The first major UK trial of a new surface mix of asphalt containing shredded rubber from old tyres has given the go-ahead to rolling it out across Britain. Extensive grip and skid resistance testing on a short stretch of the busy A90 dual-carriageway between Perth and Dundee, carrying around 35,000 vehicles a day, has also revealed a significant reduction in traffic noise of about 25 per cent. Given that around one heart attack in every 50 in European countries is caused by chronic exposure to loud traffic (WHO) this has to be good news.
Britain has at least 480,000 tonnes of old tyres to dispose of each year (European Tyre and Rubber Manufacturers Association, 2009) and EU rules have banned the disposal of tyres to landfill since 2006. Life Cycle Assessment studies indicate that for every ton of scrap tyres re-used to make roads, 1.1 tons of CO2 emissions will be saved compared with the incineration of the tyres.

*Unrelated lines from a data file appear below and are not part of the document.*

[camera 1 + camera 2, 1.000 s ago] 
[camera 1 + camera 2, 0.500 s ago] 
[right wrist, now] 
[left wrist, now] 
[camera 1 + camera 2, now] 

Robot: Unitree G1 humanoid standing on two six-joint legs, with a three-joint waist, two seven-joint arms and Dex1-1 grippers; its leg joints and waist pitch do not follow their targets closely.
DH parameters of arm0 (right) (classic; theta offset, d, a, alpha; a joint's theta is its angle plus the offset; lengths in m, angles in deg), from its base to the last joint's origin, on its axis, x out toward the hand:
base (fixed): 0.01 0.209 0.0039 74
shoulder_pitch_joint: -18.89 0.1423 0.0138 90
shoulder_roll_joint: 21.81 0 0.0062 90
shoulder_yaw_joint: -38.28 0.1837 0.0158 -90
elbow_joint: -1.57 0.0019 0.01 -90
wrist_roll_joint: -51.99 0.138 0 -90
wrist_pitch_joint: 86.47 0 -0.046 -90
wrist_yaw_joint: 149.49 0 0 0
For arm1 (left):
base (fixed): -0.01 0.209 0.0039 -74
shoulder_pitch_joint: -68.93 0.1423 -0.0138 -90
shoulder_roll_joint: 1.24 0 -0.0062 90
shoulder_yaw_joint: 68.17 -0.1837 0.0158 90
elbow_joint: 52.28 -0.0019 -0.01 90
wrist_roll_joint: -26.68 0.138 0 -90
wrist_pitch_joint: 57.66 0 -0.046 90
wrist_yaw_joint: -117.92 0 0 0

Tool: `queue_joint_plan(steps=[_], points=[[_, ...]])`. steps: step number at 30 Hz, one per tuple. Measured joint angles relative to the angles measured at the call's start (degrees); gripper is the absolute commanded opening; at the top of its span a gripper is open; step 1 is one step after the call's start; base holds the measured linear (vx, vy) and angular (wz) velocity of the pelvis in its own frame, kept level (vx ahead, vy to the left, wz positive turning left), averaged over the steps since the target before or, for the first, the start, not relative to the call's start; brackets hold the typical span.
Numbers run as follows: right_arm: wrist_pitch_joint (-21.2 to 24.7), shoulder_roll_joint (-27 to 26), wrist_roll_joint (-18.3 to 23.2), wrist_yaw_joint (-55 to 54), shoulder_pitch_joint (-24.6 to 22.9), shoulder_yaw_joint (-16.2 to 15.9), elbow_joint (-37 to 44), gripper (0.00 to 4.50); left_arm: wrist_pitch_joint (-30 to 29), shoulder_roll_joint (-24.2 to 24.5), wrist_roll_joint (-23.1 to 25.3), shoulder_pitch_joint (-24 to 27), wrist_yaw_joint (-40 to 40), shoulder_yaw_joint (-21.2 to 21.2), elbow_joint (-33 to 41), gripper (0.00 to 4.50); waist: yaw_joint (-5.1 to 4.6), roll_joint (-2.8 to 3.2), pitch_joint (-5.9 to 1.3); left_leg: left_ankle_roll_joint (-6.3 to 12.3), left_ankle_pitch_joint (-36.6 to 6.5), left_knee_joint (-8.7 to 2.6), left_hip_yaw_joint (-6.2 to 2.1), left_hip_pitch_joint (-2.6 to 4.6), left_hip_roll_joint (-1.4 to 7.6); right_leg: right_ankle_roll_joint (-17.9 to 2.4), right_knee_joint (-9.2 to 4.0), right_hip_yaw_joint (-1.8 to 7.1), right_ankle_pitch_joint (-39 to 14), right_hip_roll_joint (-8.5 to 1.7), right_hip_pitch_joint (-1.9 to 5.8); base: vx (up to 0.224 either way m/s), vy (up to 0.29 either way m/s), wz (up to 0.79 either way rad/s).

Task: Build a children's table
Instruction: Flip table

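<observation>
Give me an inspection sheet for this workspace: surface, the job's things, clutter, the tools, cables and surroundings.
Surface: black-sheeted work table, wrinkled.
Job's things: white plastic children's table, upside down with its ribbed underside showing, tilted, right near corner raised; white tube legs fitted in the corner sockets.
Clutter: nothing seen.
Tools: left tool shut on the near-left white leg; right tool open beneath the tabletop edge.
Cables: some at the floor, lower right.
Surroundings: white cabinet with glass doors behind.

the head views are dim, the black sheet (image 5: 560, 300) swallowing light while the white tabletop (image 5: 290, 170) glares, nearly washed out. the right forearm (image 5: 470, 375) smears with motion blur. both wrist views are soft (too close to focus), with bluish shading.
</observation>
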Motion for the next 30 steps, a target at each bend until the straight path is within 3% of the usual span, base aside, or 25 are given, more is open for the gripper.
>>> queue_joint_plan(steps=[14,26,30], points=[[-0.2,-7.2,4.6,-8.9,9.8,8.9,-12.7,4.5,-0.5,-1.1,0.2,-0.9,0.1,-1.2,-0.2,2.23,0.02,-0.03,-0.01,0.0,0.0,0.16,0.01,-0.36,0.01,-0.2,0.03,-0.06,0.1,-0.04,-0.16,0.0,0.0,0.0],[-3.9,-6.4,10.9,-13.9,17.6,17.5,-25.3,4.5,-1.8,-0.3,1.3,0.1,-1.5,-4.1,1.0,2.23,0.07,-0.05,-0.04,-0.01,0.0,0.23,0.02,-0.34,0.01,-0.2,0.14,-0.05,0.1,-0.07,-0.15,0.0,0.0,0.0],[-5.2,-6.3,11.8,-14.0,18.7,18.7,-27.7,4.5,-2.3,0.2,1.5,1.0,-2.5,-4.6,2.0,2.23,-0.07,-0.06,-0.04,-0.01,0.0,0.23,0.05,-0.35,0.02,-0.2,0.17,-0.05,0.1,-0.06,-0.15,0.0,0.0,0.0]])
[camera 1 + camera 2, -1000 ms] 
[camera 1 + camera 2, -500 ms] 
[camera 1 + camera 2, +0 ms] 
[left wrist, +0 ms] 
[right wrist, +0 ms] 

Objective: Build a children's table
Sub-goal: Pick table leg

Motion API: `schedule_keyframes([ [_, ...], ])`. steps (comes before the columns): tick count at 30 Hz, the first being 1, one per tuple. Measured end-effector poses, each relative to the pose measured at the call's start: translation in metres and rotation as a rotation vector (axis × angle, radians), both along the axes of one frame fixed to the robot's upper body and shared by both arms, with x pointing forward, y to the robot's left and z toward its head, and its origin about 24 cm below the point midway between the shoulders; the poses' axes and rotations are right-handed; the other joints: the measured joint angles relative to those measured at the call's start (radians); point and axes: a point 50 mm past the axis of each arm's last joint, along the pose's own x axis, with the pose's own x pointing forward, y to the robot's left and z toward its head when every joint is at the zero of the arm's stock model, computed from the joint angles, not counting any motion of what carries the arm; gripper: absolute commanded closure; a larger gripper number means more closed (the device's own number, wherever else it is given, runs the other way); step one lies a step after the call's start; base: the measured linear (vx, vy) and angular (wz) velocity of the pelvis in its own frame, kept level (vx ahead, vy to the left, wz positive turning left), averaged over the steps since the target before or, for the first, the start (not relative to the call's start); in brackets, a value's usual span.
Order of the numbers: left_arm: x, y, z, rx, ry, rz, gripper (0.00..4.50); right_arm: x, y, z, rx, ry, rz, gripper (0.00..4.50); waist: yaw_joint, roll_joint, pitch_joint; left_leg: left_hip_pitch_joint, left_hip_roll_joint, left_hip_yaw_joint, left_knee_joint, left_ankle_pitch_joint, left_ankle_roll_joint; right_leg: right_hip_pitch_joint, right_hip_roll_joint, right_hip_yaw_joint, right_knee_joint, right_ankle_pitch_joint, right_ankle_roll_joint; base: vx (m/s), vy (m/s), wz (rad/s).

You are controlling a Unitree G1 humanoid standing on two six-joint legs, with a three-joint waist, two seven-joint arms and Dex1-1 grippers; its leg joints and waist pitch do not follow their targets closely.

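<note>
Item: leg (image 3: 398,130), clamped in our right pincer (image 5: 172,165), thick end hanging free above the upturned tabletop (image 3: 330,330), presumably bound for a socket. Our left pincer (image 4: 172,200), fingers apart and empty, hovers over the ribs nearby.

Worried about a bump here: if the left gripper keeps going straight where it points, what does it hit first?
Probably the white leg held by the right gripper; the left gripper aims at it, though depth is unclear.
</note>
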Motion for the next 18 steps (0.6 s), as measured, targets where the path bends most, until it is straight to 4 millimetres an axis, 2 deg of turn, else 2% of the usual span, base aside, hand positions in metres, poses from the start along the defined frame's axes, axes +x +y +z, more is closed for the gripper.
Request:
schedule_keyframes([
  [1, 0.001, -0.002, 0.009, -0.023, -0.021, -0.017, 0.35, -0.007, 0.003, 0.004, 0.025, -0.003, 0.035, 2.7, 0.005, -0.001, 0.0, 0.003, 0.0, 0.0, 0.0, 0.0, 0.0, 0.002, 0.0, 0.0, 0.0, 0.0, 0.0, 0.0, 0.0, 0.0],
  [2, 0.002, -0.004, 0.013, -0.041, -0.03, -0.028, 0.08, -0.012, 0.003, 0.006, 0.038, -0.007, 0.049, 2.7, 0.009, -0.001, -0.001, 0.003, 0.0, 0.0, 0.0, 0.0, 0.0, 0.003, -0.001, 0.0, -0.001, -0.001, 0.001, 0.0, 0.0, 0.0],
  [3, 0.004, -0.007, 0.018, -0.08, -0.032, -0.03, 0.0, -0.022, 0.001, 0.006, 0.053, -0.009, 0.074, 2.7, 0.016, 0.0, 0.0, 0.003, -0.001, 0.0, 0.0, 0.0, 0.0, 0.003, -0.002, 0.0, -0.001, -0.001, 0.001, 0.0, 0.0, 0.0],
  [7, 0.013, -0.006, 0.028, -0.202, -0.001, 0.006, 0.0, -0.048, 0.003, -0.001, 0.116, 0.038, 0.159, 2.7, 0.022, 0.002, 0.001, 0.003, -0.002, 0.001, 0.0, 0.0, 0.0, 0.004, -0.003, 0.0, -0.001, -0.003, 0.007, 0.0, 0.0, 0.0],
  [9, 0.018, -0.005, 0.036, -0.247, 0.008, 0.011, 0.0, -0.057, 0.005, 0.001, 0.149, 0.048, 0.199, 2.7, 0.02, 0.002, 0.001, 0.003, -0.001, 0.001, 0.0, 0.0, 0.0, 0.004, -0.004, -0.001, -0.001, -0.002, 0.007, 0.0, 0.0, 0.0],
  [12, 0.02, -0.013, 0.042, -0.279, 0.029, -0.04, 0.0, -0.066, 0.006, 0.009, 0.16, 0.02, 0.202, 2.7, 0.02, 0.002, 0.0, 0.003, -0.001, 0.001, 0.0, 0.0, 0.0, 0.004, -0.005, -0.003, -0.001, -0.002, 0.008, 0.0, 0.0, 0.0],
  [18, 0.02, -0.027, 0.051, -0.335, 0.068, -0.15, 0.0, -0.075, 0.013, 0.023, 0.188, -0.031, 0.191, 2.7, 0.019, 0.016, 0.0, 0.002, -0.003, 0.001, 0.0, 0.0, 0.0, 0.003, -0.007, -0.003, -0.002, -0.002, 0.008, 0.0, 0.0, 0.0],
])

Furthermore, experts claim that the road surface requires less maintenance and still allows for drainage, while tyre recyclers claim the technique will also save money because the new material is thinner than standard roads.
Rubber roads were first built in the 1960s in the US, where there are currently 20,000 miles of road made of recycled tyres, and they have also proved popular in China, Brazil, Spain and Germany.